Hmm alright well I'm going to keep trying the humidifier see if the moisture helps out and no he only gets a bath ever 6-8weeks or so I brush him regularly tho ever noticed a bug or mie but def keep an eye out...can't think offhand if something has changed in the environment I know about 2 weeks ago I was told pollen was really high and driving dogs nuts at least according to the lady at the pet store when buying our food and oil...I was also told if you give them pure lavender extract it works as an anti inflammatory and anti microbial ever hear of that???


----------



## cta (May 24, 2011)

i have not...i'm totally not UTD with natural remedies for things. i know a lot of members on this forum are tho


----------



## kona2008 (Dec 5, 2011)

My GSD was very itchy also to the point he would yelp while he was scratching. Took him to the Vet.
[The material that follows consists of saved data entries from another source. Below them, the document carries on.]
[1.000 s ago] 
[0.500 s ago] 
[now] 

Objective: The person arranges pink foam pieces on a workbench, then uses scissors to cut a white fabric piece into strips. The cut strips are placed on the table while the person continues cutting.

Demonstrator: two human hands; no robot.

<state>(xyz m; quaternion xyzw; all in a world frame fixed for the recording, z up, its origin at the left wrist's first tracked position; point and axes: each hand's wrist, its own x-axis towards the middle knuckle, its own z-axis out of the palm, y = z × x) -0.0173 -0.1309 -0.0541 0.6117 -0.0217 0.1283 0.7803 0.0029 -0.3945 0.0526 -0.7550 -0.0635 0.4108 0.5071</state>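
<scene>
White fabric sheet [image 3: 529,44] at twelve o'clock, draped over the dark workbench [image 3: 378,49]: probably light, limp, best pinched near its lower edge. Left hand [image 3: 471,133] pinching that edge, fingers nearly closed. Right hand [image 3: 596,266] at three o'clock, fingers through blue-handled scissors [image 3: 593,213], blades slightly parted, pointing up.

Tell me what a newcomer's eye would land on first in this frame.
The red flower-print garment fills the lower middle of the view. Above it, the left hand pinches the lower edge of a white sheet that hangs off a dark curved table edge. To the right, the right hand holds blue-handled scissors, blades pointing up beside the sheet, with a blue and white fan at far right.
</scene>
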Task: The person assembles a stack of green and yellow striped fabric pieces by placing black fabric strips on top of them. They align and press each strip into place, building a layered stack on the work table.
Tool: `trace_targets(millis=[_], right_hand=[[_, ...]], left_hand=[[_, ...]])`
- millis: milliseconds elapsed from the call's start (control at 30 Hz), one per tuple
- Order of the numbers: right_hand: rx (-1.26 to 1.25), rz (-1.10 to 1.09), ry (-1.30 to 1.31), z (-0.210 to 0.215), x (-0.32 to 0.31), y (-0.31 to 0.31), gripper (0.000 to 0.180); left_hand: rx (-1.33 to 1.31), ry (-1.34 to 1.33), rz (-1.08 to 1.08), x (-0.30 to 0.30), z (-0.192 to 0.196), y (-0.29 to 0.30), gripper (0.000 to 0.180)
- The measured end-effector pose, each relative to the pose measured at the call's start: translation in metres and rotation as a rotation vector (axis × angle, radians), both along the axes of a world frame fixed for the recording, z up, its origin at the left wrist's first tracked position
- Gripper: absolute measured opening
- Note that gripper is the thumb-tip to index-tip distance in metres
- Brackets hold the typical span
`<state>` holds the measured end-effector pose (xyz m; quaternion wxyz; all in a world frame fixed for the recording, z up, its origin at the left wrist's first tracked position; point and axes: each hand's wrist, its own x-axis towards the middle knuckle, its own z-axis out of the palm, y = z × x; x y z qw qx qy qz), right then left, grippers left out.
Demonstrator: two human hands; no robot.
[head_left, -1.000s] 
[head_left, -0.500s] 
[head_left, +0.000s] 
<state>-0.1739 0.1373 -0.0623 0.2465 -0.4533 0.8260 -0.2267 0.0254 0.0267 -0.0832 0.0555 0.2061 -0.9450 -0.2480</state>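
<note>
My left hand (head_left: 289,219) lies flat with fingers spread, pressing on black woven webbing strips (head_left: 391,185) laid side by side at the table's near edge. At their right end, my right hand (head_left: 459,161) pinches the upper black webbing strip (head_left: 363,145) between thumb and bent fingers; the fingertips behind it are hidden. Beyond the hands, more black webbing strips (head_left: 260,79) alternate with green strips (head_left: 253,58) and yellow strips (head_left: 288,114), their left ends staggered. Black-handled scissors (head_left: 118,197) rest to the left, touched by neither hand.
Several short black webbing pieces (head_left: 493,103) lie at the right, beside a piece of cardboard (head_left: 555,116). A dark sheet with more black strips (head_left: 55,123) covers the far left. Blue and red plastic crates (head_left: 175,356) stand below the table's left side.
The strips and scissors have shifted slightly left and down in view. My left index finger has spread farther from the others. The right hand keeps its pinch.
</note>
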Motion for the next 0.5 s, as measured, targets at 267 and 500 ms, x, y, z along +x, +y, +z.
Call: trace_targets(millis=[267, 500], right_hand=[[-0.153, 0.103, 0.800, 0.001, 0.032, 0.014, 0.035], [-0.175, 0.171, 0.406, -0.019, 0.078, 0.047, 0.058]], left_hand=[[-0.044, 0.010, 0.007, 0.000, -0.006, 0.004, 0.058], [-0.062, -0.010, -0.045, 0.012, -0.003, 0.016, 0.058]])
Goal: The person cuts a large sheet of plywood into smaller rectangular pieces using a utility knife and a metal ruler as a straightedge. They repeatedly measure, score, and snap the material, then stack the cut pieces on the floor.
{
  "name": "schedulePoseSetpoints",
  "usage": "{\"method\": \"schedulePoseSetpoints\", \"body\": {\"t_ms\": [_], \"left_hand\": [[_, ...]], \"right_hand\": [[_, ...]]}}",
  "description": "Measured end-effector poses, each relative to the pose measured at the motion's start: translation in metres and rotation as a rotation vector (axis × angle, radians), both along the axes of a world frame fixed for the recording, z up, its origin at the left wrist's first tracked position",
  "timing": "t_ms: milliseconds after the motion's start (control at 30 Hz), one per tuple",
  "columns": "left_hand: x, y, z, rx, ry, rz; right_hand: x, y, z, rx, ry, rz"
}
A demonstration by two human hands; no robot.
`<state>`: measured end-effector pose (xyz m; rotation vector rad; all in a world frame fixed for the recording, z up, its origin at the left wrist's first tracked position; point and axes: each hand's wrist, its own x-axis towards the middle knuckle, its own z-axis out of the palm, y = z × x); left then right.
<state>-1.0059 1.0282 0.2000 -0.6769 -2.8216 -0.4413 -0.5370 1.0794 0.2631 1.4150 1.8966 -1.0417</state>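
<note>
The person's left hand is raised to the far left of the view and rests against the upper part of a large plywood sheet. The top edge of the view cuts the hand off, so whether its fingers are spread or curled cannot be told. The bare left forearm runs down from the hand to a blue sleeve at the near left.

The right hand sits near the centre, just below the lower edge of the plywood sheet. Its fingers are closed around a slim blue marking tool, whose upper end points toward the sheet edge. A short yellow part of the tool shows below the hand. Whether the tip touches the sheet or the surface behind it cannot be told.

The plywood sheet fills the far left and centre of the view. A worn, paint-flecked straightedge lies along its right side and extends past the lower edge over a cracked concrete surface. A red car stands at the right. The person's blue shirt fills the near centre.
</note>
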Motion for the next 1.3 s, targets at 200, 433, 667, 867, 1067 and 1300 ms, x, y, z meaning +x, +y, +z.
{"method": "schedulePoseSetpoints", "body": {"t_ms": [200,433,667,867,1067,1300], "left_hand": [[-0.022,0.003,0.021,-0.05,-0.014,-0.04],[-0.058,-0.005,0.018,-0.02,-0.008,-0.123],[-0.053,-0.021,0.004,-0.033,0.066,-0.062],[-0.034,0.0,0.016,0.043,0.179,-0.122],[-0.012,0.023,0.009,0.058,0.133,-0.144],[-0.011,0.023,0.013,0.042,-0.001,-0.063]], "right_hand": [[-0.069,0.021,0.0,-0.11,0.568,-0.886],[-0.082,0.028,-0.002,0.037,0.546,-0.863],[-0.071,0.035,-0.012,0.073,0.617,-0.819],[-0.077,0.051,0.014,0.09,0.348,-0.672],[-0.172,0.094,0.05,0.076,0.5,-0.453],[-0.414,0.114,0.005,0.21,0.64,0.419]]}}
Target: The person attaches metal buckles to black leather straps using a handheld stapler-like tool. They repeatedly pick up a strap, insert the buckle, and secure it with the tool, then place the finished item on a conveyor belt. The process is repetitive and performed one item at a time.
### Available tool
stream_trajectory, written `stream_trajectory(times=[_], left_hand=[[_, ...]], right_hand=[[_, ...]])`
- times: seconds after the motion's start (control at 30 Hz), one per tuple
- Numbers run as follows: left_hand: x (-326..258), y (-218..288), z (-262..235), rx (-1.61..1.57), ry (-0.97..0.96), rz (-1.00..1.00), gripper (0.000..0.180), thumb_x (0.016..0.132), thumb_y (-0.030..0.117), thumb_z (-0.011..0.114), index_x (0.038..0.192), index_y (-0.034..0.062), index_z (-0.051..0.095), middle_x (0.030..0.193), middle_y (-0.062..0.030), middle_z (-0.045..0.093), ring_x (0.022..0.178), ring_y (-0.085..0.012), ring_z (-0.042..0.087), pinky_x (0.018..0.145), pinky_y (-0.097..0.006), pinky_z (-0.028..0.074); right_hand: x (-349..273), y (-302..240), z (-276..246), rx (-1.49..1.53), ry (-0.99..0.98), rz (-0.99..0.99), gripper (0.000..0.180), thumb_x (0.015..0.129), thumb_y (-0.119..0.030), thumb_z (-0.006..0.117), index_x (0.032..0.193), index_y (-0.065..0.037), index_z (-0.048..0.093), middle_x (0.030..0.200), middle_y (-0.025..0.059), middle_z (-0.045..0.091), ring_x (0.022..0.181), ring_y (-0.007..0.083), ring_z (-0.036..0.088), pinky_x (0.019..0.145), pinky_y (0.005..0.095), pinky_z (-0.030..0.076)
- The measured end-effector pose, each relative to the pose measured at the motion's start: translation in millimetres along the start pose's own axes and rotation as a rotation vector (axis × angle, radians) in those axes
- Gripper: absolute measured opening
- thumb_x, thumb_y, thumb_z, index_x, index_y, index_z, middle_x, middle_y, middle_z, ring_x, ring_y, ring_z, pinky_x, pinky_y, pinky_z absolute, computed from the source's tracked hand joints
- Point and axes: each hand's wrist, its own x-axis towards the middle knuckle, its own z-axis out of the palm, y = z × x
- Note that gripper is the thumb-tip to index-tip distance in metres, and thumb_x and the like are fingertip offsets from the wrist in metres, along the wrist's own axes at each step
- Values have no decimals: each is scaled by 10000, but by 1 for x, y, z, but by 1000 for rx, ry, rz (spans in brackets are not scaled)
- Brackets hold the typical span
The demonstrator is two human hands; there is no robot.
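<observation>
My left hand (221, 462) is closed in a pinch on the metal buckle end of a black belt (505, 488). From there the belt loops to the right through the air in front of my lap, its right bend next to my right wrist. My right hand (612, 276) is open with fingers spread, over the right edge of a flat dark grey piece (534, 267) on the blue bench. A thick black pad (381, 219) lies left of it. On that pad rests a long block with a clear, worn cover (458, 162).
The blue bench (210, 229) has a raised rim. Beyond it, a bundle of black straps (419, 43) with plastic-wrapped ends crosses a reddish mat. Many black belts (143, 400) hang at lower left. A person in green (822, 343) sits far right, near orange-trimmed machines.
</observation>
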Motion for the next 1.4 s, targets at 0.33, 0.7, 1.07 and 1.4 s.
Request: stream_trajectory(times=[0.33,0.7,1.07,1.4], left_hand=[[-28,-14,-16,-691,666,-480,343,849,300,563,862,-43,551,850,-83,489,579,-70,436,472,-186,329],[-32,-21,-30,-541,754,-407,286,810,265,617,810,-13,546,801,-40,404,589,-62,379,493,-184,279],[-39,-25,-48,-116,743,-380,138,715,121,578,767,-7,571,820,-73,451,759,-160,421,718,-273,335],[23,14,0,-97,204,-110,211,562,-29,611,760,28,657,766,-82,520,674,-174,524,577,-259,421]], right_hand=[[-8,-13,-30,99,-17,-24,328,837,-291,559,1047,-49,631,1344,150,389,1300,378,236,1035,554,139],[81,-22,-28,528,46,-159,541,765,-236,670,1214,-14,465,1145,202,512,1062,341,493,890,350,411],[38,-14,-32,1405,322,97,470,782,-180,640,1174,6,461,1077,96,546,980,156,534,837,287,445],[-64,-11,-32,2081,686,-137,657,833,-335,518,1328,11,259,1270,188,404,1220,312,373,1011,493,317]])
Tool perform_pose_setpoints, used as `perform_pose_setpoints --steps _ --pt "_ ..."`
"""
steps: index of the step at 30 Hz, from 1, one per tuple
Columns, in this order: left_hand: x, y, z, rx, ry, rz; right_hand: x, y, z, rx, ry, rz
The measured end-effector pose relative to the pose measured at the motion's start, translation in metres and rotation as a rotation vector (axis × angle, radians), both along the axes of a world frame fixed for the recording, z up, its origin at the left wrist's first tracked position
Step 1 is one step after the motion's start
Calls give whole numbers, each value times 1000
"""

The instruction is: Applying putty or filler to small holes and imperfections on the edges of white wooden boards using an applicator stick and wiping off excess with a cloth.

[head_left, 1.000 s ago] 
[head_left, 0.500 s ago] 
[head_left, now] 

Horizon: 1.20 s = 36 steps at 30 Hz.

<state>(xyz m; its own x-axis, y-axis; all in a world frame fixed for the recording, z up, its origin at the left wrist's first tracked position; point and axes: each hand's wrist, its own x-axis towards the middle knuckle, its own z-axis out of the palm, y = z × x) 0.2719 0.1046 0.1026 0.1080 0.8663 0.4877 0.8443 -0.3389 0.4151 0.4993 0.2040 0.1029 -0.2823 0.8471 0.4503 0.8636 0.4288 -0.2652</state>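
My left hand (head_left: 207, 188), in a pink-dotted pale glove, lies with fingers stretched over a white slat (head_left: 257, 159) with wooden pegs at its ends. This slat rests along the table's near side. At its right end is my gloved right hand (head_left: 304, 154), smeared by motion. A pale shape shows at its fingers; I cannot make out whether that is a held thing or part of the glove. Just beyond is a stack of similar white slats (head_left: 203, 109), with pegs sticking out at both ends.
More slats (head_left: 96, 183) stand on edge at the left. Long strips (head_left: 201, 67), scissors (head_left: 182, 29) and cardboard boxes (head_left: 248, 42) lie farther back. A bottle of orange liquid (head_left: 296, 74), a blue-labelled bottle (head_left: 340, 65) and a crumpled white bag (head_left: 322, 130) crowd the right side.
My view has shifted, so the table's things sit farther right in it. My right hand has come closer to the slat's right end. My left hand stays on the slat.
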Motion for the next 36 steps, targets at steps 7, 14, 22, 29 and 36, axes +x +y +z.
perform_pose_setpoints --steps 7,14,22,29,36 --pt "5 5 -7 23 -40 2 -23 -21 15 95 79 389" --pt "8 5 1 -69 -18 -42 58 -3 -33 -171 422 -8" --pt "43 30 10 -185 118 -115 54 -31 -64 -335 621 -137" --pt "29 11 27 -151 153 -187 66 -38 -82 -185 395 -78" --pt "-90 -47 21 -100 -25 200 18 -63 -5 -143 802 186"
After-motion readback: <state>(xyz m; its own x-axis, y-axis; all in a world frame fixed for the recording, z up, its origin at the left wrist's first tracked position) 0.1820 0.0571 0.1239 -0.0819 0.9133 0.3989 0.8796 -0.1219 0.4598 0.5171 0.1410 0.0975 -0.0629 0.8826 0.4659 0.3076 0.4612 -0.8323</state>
Vet indicated food was not the most common thing that causes itching. Its fleas followed by environmental allergies like pollen. I was using a well known topical flea and tick control on him every 30 days but when the vet examined him, sure enough, he found a flea. My breeder said my dogs mother was extremely reactive (severe itching) to flea bites and she uses a prescription monthly pill. I started to use it also and the vet put the dog on some meds for a short time. It stopped the itching within one day. I would do a very careful check for fleas in the under belly and interior back legs. At least if you go to the vet, you will have already done that check.


----------



## stolibaby (Mar 6, 2011)

Ugh so I brushed Stoli this morning I checked him last night and again this morning and saw nothing!! No bites no bugs/fleas anything....then this evening I see Stoli once again nibbling on himself so I go over and check it out and there it is A FLEA!!!! I was so mad and hitting myself wondering how I could miss this multiple times so we go buy some flea meds put it on him feeling like a horrible owner and so bad since he's been soooooooooo itchy for so long. Of course now I find a couple of little red areas where he probably got bit poor guy. Tomorrow I'm going to call the vet about a dewormer since I'm sure he's probably ingested a few by now and he's had worms before so want to nip that in the bud. At least now I know and hopefully in a bit his itchiness will be over and the poor boy won't suffer anymore.


----------



## onyx'girl (May 18, 2007)

If your air is dry,add some humidity. The dogs are getting in winter coats right now, adjusting to the dry air and getting more coat in is probably the reason. 
Up the salmon oil and vitamin C(Natural C is an antihistamine and anti inflammatory). My dogs are scratching too, it is very frustrating! No worms, fleas and they are rawfed.


----------



## stolibaby (Mar 6, 2011)

onyx'girl said:


> If your air is dry,add some humidity. The dogs are getting in winter coats right now, adjusting to the dry air and getting more coat in is probably the reason.
> Up the salmon oil and vitamin C(Natural C is an antihistamine and anti inflammatory). My dogs are scratching too, it is very frustrating! No worms, fleas and they are rawfed.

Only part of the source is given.